Data to examine below:
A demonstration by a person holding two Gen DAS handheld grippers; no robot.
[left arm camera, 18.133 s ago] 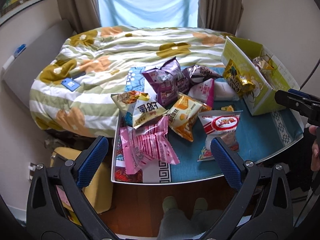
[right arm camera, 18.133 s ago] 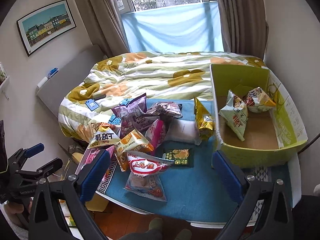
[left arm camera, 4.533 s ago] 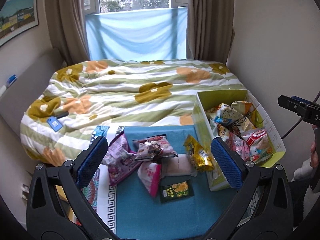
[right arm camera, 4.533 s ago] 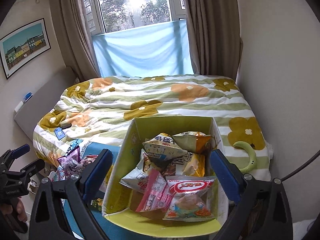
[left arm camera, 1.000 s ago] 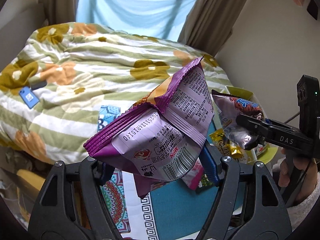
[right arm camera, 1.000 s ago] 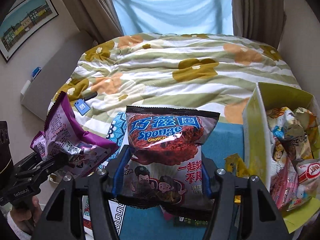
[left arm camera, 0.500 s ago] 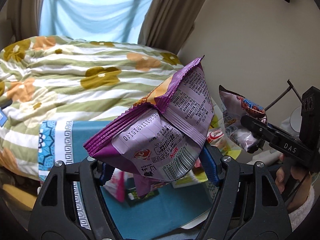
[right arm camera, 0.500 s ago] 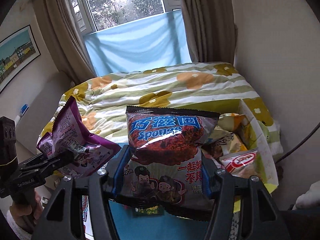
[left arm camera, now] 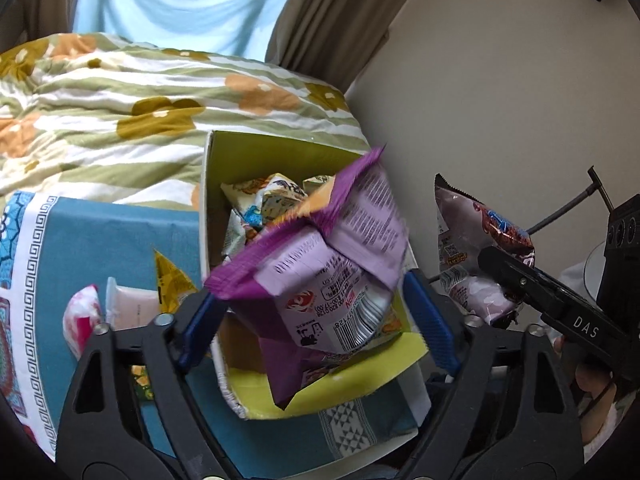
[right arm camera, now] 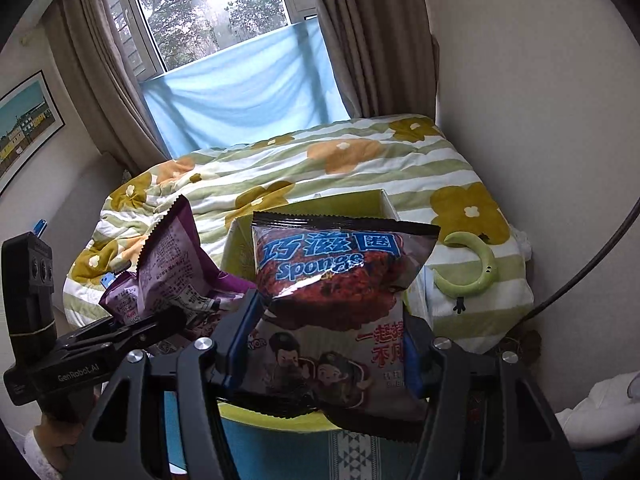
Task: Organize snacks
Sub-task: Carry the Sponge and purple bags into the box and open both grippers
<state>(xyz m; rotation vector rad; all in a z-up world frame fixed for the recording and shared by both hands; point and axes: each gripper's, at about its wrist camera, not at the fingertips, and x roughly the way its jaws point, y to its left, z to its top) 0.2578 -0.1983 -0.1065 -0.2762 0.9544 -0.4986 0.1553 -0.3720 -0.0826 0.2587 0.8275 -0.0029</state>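
Observation:
My left gripper [left arm camera: 314,320] hangs over the yellow-green box [left arm camera: 280,152], its jaws opening wide. The purple snack bag [left arm camera: 320,264] sits loose and blurred between the blue pads [left arm camera: 428,320], tipping down toward the box, which holds several snack bags. My right gripper [right arm camera: 326,346] is shut on the dark "Sponge" snack bag [right arm camera: 336,280], held upright above the box's near rim [right arm camera: 312,206]. From the left wrist view that bag [left arm camera: 472,248] and right gripper [left arm camera: 520,280] are at the right. The right wrist view shows the purple bag [right arm camera: 172,264] at the left gripper [right arm camera: 168,318].
On the blue tablecloth [left arm camera: 100,248] left of the box lie a gold packet [left arm camera: 172,280], a pink packet [left arm camera: 82,316] and a pale packet [left arm camera: 132,308]. The bed with a floral quilt [left arm camera: 120,112] lies behind. A green crescent toy [right arm camera: 476,268] rests on the quilt. The wall is at right.
Both grippers swung right, from over the tablecloth to over the box. The left jaws spread apart and the purple bag came loose, tilting downward. The right grip on the Sponge bag is unchanged.

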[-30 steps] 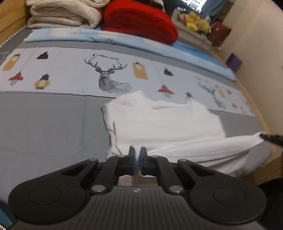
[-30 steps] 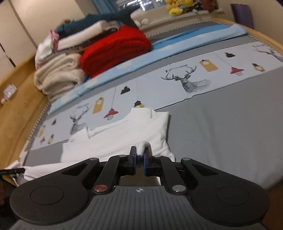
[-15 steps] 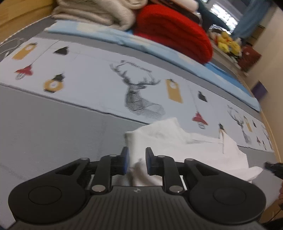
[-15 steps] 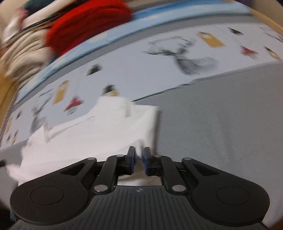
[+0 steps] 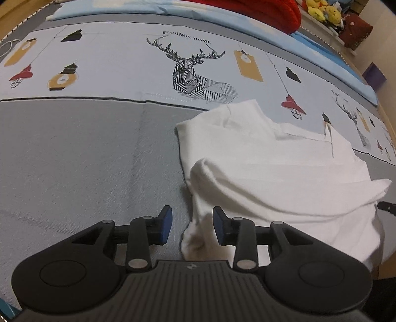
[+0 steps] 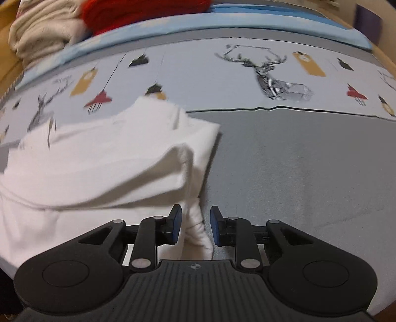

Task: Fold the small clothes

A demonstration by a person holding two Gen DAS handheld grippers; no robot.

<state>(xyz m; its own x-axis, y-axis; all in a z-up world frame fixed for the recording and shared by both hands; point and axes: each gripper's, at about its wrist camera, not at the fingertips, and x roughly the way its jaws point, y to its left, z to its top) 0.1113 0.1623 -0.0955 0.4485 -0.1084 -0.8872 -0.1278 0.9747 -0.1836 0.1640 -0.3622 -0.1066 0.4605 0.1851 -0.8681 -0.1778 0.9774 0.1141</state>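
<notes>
A small white garment (image 5: 272,168) lies on the grey part of the bed, its near half folded over the far half. My left gripper (image 5: 192,225) is open, and the garment's near left corner hangs loose between its fingers. In the right wrist view the same garment (image 6: 99,158) fills the left side. My right gripper (image 6: 195,225) is open, with the garment's near right corner lying loose between its fingers. The tip of the right gripper (image 5: 386,206) shows at the left wrist view's right edge.
The bed cover (image 5: 74,161) is grey, with a pale blue printed band of deer and lanterns (image 5: 198,74) behind. A red knit (image 6: 138,12) and cream blankets (image 6: 42,34) are stacked at the back. The wooden bed edge (image 5: 388,119) runs on the right.
Both grippers carried the garment's near edge forward over the rest, then opened and let the corners go. The cloth now lies folded over.
</notes>
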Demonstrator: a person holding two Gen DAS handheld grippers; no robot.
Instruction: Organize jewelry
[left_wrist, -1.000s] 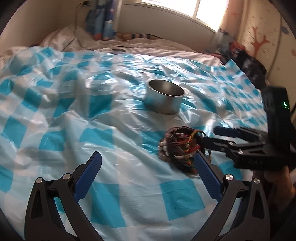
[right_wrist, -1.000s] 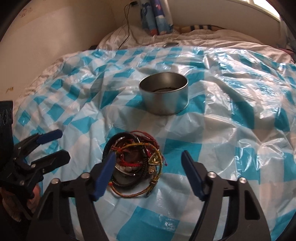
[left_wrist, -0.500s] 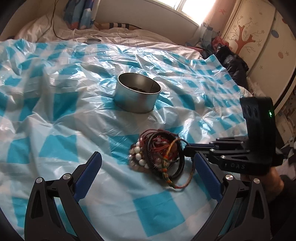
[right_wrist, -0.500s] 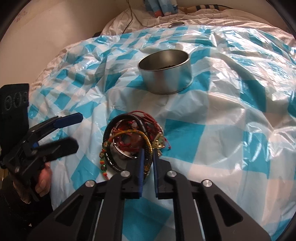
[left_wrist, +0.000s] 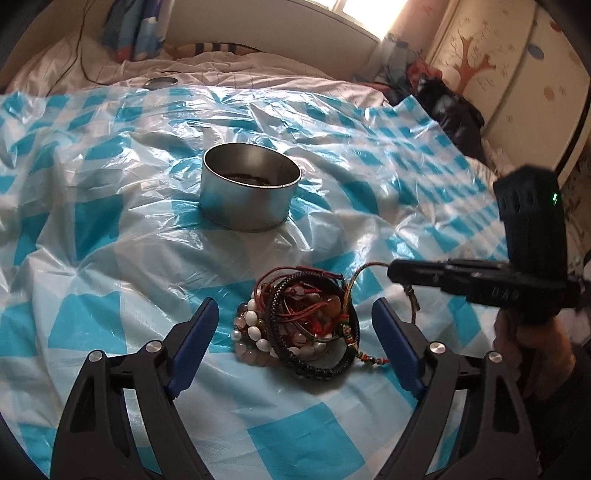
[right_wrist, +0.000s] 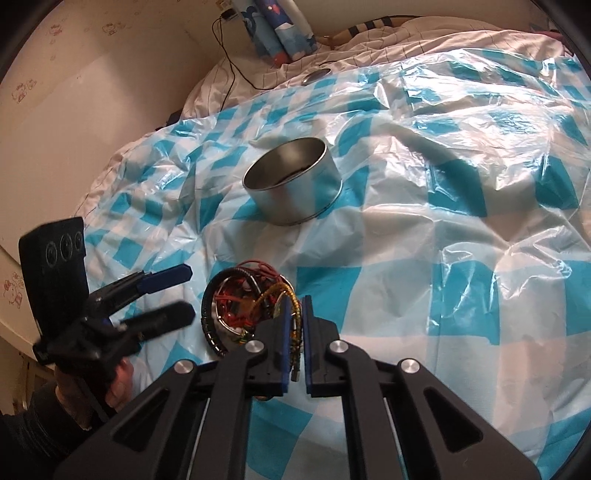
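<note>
Right gripper (right_wrist: 294, 332) jaws pinch a yellow braided cord bracelet (right_wrist: 293, 314) from the tangled bracelet pile (left_wrist: 299, 325), which lies between the wide-open left gripper (left_wrist: 295, 339) jaws; round silver tin (left_wrist: 249, 195) beyond.

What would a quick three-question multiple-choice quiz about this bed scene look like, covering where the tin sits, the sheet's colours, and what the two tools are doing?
1. The metal tin lies where from the bracelet pile?
A. Beyond it
B. Under it
C. Nearer the camera

2. The plastic sheet is checked in
A. red and white
B. blue and white
C. green and yellow

3. The right gripper is
A. wide open
C. out of view
B. shut on a braided cord

Key: A, the tin stands farther up the bed; B, blue squares on white; B, jaws pinch the cord while the left gripper gapes.
</note>
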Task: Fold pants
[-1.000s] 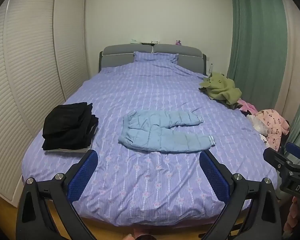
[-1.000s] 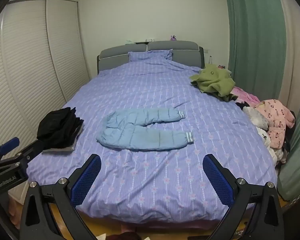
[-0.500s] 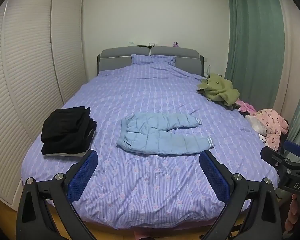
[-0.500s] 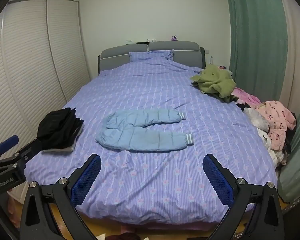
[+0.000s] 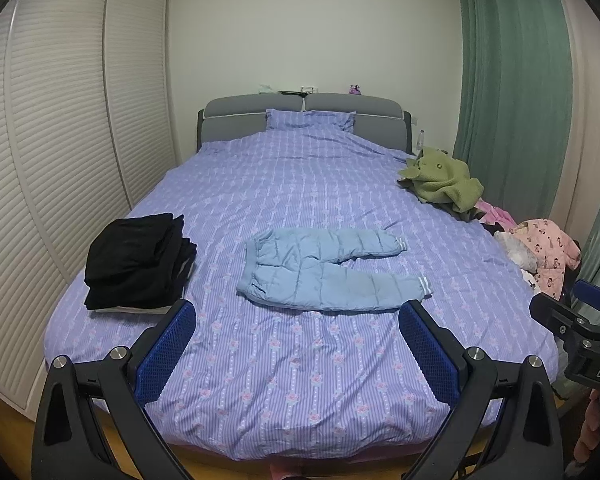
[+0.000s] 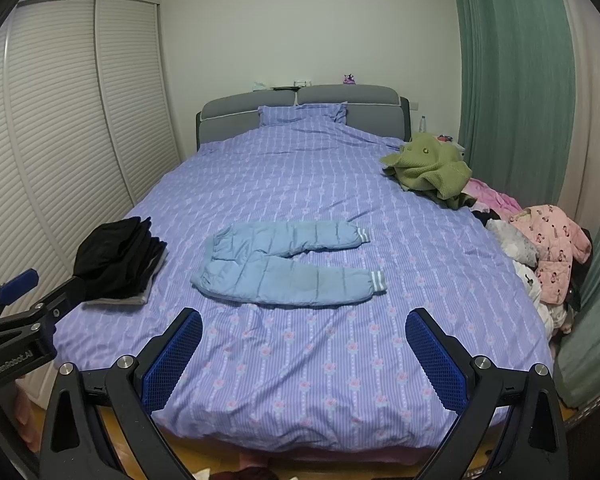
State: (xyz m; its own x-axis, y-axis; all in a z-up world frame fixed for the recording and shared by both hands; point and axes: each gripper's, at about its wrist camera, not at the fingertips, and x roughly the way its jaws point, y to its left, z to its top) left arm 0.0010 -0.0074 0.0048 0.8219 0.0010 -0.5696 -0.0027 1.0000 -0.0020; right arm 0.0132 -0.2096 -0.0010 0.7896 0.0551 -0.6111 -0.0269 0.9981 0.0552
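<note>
Light blue padded pants (image 5: 324, 268) lie flat on the purple bed (image 5: 300, 380), waist to the left, two legs spread to the right with striped cuffs. They also show in the right wrist view (image 6: 284, 266). My left gripper (image 5: 298, 344) is open and empty, held back from the foot of the bed, well short of the pants. My right gripper (image 6: 304, 354) is open and empty too, likewise behind the bed's foot edge. Each gripper shows at the side of the other's view.
A stack of folded black clothes (image 5: 138, 262) sits on the bed's left edge. A green garment (image 5: 444, 180) and a pile of pink and white clothes (image 5: 544, 252) lie along the right edge. White louvred wardrobe doors (image 5: 60, 140) stand left, green curtains (image 5: 512, 92) right.
Both grippers have drawn back and slightly up from the bed, so the bed and pants look a little farther away. Nothing on the bed has moved.
</note>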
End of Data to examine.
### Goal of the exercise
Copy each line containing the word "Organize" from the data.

### Response to this task
Task: Organize snacks
Instruction: Organize jewelry

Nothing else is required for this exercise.